The critical issue of Tikhonov regularization is to find an optimal wave-vector filter shape by an optimal Tikhonov parameter or iteration number. There are various searching tools for an optimal regularization parameter, such as the Morozov discrepancy principle [30], the generalized cross-validation technique (GCV) [31], the L-curve method [9], etc., [32]. Although the best choice of the parameter extraction method depends on the problem, it is known that the difference in residual error level is not very significant [33]. In this work, the GCV method is used to select the Tikhonov regularization parameter (λ) in a data-driven manner. The GCV algorithm automatically identifies the value of λ that best balances reconstruction accuracy and stability for our NAH problem. This practical approach avoids subjective trial-and-error tuning by using the measured hologram data to determine an optimal trade-off. In essence, it would over-amplify measurement noise if λ is too small, whereas a too significant value would over-smooth important details of the acoustic field. By minimizing the GCV criterion, we effectively filter out noise while preserving true acoustic features, ensuring a stable inversion without sacrificing spatial resolution.

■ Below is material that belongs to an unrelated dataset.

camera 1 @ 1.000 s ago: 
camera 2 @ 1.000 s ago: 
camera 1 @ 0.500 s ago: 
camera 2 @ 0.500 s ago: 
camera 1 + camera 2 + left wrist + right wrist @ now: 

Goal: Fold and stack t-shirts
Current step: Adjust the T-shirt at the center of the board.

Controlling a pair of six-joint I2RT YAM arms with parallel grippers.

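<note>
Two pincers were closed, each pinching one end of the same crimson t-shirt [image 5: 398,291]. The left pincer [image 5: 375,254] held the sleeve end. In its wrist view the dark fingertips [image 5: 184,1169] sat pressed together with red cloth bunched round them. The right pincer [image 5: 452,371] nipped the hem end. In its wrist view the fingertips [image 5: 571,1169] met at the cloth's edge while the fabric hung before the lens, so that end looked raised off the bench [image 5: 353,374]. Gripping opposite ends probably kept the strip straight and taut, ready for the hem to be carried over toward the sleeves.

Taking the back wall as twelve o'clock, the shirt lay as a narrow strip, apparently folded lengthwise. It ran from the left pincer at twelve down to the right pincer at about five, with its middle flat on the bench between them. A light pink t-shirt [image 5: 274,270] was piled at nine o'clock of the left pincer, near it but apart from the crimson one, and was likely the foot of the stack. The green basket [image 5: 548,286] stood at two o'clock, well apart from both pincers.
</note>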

2.3.2. Statistical Regularization Based on the Bayesian Technique

The Bayesian regularization criterion has been proposed as a selection method of the regularization parameter for the sound field reconstruction [26]. The idea originates from the inductive reasoning of probability theory, which combines sample information with non-sample information. It is particularly suitable for solving general inverse problems by deducing a solution from small samples and applying it to the whole or particular samples by inference. The unknown acoustic quantity of interest is taken as the random variable to be combined with the physical and probabilistic information to construct the optimization function. Then, by solving the conditional probability, the optimal solution of the unknown quantity can be obtained [26]. In this way, one can obtain the optimal regularization parameter by minimizing the following function:

$$\mathrm{J}({\lambda }^2)={\displaystyle \sum _{k=1}^n\ln \left({\Lambda }_k^2+{\lambda }^2\right)}+\left(\mathrm{n}+2\right)\ln \left({\displaystyle \frac{1}{n}}\left({\displaystyle \sum _{k=1}^n\frac{{\left|y_k\right|}^2}{{\Lambda }_k^2+{\lambda }^2}}\right)\right).$$

(9)

Here, n is the number of the hologram data, and $y_k$ denotes the kth element of a vector as given by

$$y_k=U^H{P}^{\mathrm{H}}.$$

(10)

It is worth noting that in the Bayesian regularization approach, the key parameter is the expected noise level in the measurements (i.e., the noise floor). We estimated this noise floor by analyzing low-signal (background) measurements from the hologram data, and we used that estimate to set the algorithm’s assumed noise variance. Practically, this means the algorithm treats any residual pressure below that threshold as noise and does not attempt to fit it. By choosing the threshold based on actual sensor noise, we ensure that the Bayesian inversion focuses on reconstructing the genuine acoustic field and does not chase spurious noise-induced fluctuations. This noise-informed regularization strategy makes the source reconstruction robust against measurement uncertainty in our NAH experiments.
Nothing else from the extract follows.